Dismissing 1MDB means many things. That will mean Sarawakians eschew principles of integrity, honesty, accountability and belief in the rule of law. That means they say leaders who lie do not matter, stealing money is not important, official money laundering does not matter, abuse of law does not matter, and obstruction of justice does not matter.

Then, what kind of people are Sarawakians? Is Sarawak full of unrighteous people? I don’t believe this is so. The reality is, Sarawak is full of people deprived of basic amenities, lacking in social mobility, physical mobility, health and educational opportunities.

Do not be bullied into believing that 1MDB has nothing to do with Sarawak. If you say it has nothing to do, it means you have been infected by the Malayan disease. And by that we mean, you have desensitise yourself from the guilt of serially lying, breach of trust, abuse of the laws of the land, money laundering, embezzlement, sending money into bogus accounts, conspiracy to defraud the people of Malaysia. It will mean that Sarawakians accept these things as normal.

Can Sarawakians be that debased?

If you do, then Sarawak has no future. Because the very principles by which nations grow are thrown away. Then,  ruling the state is by way of the laws of the jungle.

Can you accept a leader who is a serial liar? Will sarawakians adopt the same black principle?

First Najib said he does not keep any donations in his private account.
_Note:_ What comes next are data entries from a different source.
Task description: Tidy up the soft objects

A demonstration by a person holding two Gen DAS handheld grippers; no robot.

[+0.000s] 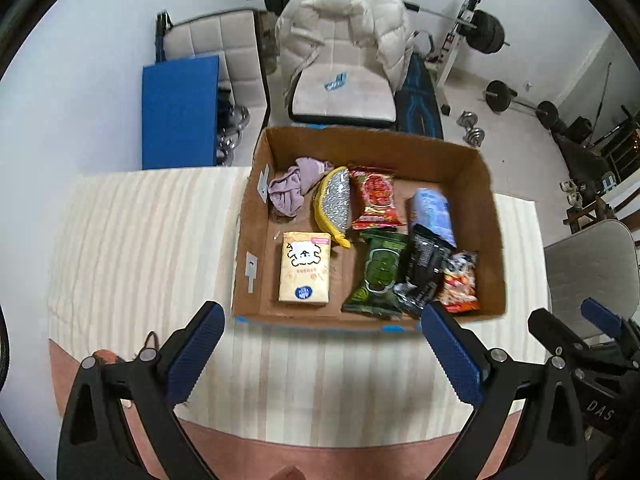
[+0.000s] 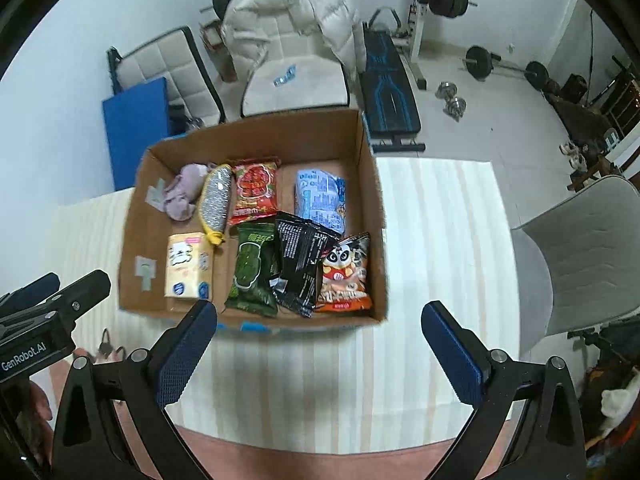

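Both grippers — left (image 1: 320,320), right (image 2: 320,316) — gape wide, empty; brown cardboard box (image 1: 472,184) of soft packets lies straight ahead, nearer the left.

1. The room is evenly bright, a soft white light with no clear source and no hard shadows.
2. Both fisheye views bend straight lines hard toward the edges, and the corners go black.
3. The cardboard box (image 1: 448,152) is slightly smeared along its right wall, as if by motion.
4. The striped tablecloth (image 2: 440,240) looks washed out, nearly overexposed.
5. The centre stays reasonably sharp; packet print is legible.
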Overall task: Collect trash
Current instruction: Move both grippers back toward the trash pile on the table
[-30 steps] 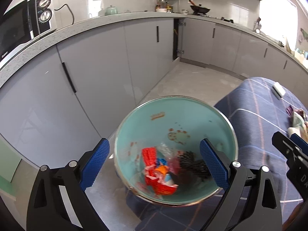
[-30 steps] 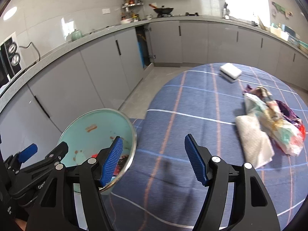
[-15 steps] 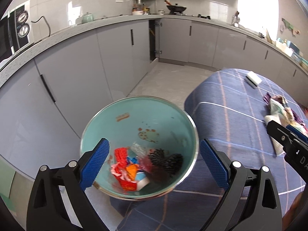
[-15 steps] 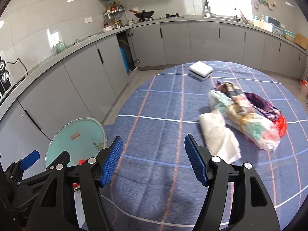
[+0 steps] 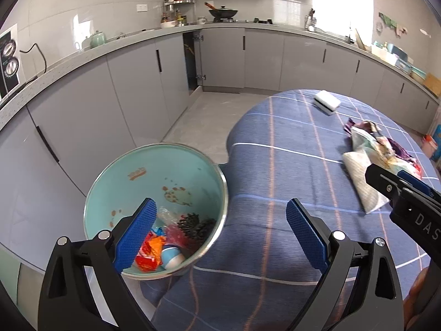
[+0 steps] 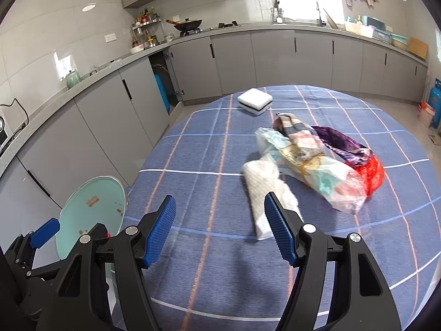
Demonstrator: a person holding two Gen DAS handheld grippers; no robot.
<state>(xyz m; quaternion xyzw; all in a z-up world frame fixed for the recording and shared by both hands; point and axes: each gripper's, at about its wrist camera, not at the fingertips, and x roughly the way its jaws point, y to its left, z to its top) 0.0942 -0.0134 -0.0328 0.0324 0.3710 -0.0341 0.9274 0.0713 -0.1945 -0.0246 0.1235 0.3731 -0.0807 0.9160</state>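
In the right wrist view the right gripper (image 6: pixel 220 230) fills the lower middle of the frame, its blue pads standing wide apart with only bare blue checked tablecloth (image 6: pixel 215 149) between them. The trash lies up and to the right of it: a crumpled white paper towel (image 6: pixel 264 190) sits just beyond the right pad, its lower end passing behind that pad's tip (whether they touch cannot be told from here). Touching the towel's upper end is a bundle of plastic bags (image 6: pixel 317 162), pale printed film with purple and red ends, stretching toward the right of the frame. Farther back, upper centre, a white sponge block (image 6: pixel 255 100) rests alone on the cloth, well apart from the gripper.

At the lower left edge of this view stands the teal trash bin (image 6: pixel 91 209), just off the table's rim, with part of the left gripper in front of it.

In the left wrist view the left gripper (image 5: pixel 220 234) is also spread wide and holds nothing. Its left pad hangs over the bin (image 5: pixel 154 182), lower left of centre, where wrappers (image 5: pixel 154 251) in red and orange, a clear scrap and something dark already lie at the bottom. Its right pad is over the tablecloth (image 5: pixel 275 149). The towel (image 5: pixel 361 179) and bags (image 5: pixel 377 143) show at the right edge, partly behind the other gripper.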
That is corruption, he pontificates. The people around him including a fast becoming irrelevant religious instructor told everyone, that it is a stupid person in public office who keeps public money in his private account. It later turned out- these statements and the like, became self-fulfilling actualities- the PM was indeed a stupid person. He admitted public money was in his account.

But he quickly said, he did not use the money for private purposes. Others can easily debunk that admission elsewhere, but here I will only say- we didn’t ask him that question. The question was- was any money kept in your private accounts which does not require the answer of I did not use for private purposes. We ask him question A, he answered a question not asked.
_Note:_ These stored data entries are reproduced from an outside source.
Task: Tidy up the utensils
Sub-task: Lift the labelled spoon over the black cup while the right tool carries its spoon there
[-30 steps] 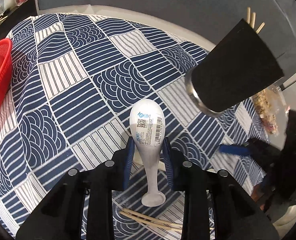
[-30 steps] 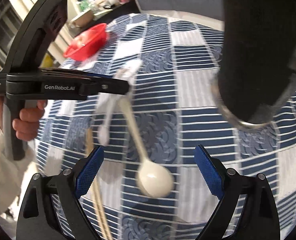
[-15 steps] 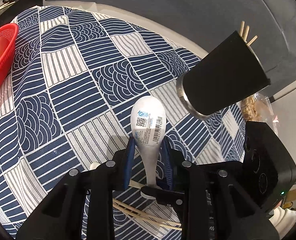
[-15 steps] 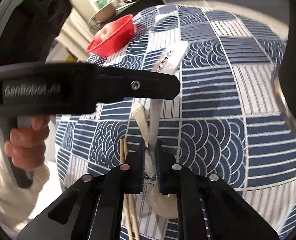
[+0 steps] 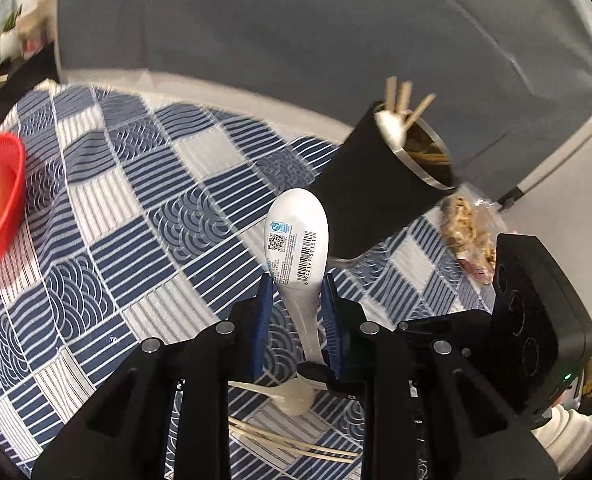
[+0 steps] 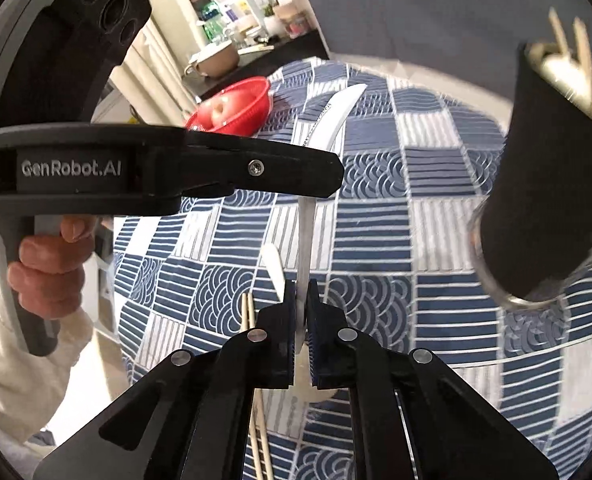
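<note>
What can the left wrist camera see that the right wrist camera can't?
Only the left wrist view shows the barcode sticker on the white rice paddle and a snack bag. Only the right wrist view shows the person's hand, the "GenRobot.AI" lettering on the left hand-held gripper, and a shelf of bottles. Both show the paddle held at both ends, the black utensil cup, the red basket, loose chopsticks and a cream spoon.

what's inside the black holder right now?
In the black holder: wooden chopsticks poking above the rim and a white spoon end. The opaque wall covers their lower parts and anything deeper.
</note>
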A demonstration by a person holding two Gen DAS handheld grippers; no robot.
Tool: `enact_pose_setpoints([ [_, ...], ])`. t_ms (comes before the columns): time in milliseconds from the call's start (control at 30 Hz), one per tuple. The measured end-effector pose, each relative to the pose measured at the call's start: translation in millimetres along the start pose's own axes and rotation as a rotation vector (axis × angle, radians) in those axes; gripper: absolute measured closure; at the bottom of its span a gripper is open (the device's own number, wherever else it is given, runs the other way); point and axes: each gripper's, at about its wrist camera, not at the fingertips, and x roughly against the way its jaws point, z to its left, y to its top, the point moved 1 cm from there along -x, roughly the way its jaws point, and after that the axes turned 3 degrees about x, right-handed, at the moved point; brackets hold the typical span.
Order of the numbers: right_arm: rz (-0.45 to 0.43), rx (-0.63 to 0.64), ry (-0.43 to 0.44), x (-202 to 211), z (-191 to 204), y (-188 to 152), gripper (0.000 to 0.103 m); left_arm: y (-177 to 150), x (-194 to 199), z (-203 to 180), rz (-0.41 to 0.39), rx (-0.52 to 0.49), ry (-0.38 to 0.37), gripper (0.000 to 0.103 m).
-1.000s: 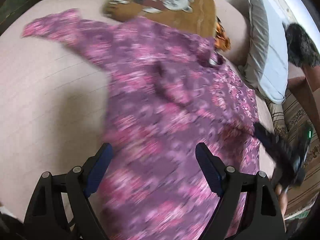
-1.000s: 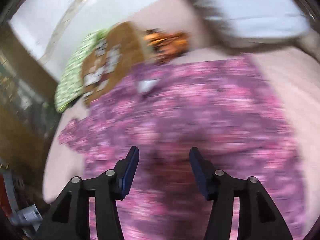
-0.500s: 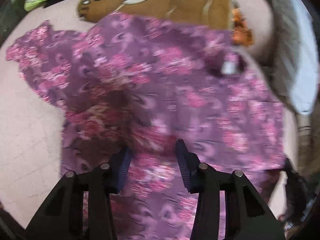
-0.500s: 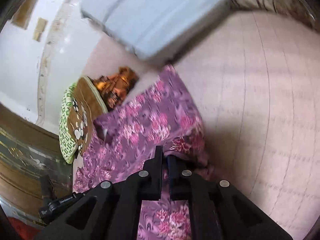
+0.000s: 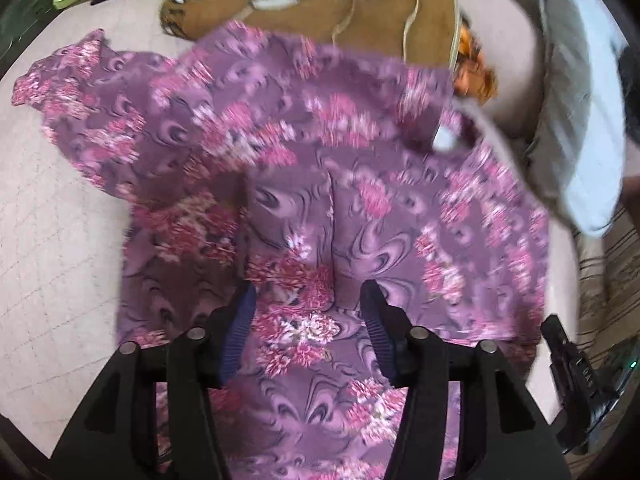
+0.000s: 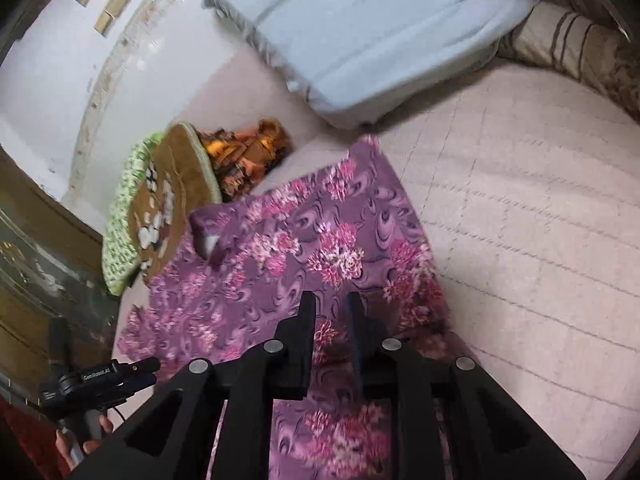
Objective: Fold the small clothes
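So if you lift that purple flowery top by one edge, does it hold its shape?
Probably not. The purple top already lies in soft folds and ridges, so it would likely droop. It looks thin and light, and may drag across the pink bedcover.

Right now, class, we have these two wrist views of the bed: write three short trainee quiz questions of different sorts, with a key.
1. True or false: the purple floral garment lies on a bare wooden floor.
2. Which lies nearest the garment's neck label? A) brown cushion B) blue pillow C) striped pillow
3. Fill in: both hand-held grippers, left and right, point at the ____.

Key: 1 false; 2 A; 3 garment.
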Motion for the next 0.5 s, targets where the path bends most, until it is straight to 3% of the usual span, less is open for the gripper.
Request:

Then he says the money was to uphold Islam. Islam lies in the bosom of every peace loving Muslim and certainly does not require its defence by Najib who isn’t known to have Islamic culture in him. I don’t wish to elaborate farther than that.

Then he says, the money was to defend Islam against Islamic terrorism like ISIS. The only problem was, ISIS came after the money was there. Surely Najib doesn’t have that clairvoyance to predict that ISIS will emerge after the money was put into his account?
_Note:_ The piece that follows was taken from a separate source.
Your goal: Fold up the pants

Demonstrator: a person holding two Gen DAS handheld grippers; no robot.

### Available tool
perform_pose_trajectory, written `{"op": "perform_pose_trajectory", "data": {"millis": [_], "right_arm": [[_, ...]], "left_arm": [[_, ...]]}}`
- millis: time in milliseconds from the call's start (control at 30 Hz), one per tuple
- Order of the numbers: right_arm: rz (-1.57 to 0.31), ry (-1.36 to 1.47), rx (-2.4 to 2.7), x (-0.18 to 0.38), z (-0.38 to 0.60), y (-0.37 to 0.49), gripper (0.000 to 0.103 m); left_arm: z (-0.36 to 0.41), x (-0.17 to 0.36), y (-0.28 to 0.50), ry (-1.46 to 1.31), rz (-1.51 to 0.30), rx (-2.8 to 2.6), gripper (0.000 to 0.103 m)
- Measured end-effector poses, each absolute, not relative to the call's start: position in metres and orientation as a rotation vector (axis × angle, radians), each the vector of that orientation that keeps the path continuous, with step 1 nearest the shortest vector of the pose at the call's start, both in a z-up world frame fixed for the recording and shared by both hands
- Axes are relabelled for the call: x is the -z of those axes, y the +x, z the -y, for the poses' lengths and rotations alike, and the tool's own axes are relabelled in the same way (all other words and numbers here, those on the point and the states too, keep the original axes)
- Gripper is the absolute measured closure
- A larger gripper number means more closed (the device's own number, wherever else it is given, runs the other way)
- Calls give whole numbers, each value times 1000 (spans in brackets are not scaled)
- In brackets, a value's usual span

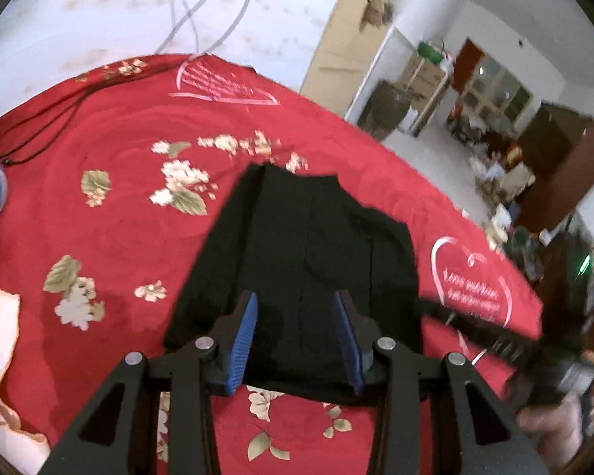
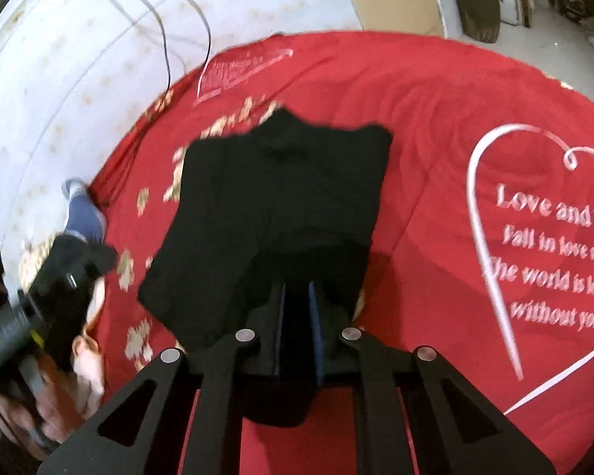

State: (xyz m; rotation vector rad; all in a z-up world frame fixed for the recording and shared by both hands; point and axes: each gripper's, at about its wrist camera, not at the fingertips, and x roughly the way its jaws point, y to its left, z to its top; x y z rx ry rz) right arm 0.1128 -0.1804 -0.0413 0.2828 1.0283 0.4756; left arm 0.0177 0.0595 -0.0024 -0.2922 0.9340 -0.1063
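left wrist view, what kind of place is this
Most likely a lived-in home, with folding done on a bed or low table. A red floral cover printed with a heart motto lies under the black pants, and beyond it stand a wooden cabinet and household clutter.

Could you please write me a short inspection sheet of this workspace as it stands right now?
Surface: red blanket with flowers and a white heart.
Job's things: black pants, folded into a compact block, lying flat.
Clutter: cream cloth at the blanket's edge.
Grippers: left gripper open above the pants' near edge; right gripper nearly shut, with black fabric between its fingers.
Cables: black cord on the blanket; grey cables on the floor.
Surroundings: pale floor, cluttered furniture.
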Motion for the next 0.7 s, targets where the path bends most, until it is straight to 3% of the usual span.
{"op": "perform_pose_trajectory", "data": {"millis": [300,467,700], "right_arm": [[-1027,195,-511,51,171,173,92],[-1008,211,-475,50,184,193,92],[-1015,309,-450,49,205,182,81]], "left_arm": [[-61,36,34,-211,-1059,10,61],[-58,9,45,-142,-982,5,61],[-48,15,105,-126,-974,61,61]]}}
Then he said, the money was to fight  DAP which was working hand in hand with Israel. To do what? To conquer the country? Given the morbidity against Israel, if the DAP leaders were to collaborate with Israel, every DAP leader would have been arrested and jailed.

The fact is Najib lies to everyone continuously and as I have said borrowing the title of a book by Christopher Hitchens, there is no one left to lie.

Can Sarawak adopt the principle of lying as a good principle of leadership? And that it is alright for Sarawakians to be governed by a man and his team which sees nothing wrong in lying.

How much  donation  money went into Najib’s account? It is now clear, RM2.6 billion is part of a bigger sum. Until a complete and new investigation are undertaken, we may never now the real sum. It could be RM20 billion. If at least USD4.5 billion of IPIC’s money cannot be accounted- that we can assume that a large portion of this sum, maybe USD3 billion went into Najib’s account. That would be RM12 billion minimum.

Najib represents a man who will subvert the laws of the land to stay in power. That makes him a dictator. The essence of a dictatorship is that the dictator is unpredictable, unstable and capricious. Would Sarawakians want to import that kind of leadership quality into the state?

That is the idea represented by 1MDB. That is also why 1MDB matters to Sarawakians. It is an object lesson in bad leadership.  Sarawakians ignore 1MDB at their peril.